Court Opinion

ID: 3224637
Source: CourtListenerOpinion
Date Created: 2016-07-05 16:00:30.593163+00
Date Added: 2024-06-11T13:46:06.351445
License: Public Domain

I cannot accede to the views expressed by my associate, SAMFORD, J., in the case of John Brown v. State, appealed from Montgomery circuit court. I am of the opinion that the record shows a compliance of the law in drawing the grand jury and the petit juries in question, and that the plea in abatement and motions relative to these matters are without merit.
At this time Associate Judge Merritt of this court is incapacitated from sitting in this case on account of extreme illness. The remaining two judges of this court being divided as to the decision on this question of this case, under the terms of the statute (Acts 1911, p. 449, § 3) this fact is hereby certified to the Supreme Court, and the case transmitted to said court for decision.
Defendant's requested charges A, B, and E, referred to in the opinion of SAMFORD, J., were the general charge, in different forms.
Requested charges C and D are as follows:
"C. The court charges the jury that you cannot find the defendant guilty unless you believe him guilty beyond all reasonable supposition.

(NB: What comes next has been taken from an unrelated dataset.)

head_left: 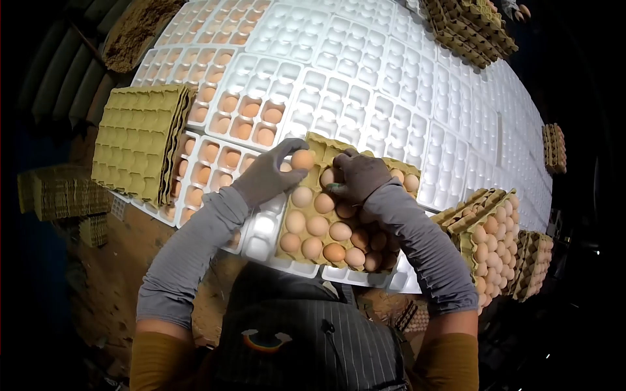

"D. The court charges the jury that if the jury are not satisfied beyond a reasonable doubt and to a moral certainty and to the seclusion [exclusion] of every other reasonable hypothesis but that of the defendant's guilt, they should find him not guilty, and it is not necessary to raise a reasonable doubt that the jury should find from all the evidence a probability of the defendant's innocence, that such a doubt may arise and there is no probability of his innocence in the testimony and if the jury *Page 492 
have not an abiding conviction to a moral certainty of his guilt, it is the duty of the jury to find the defendant not guilty."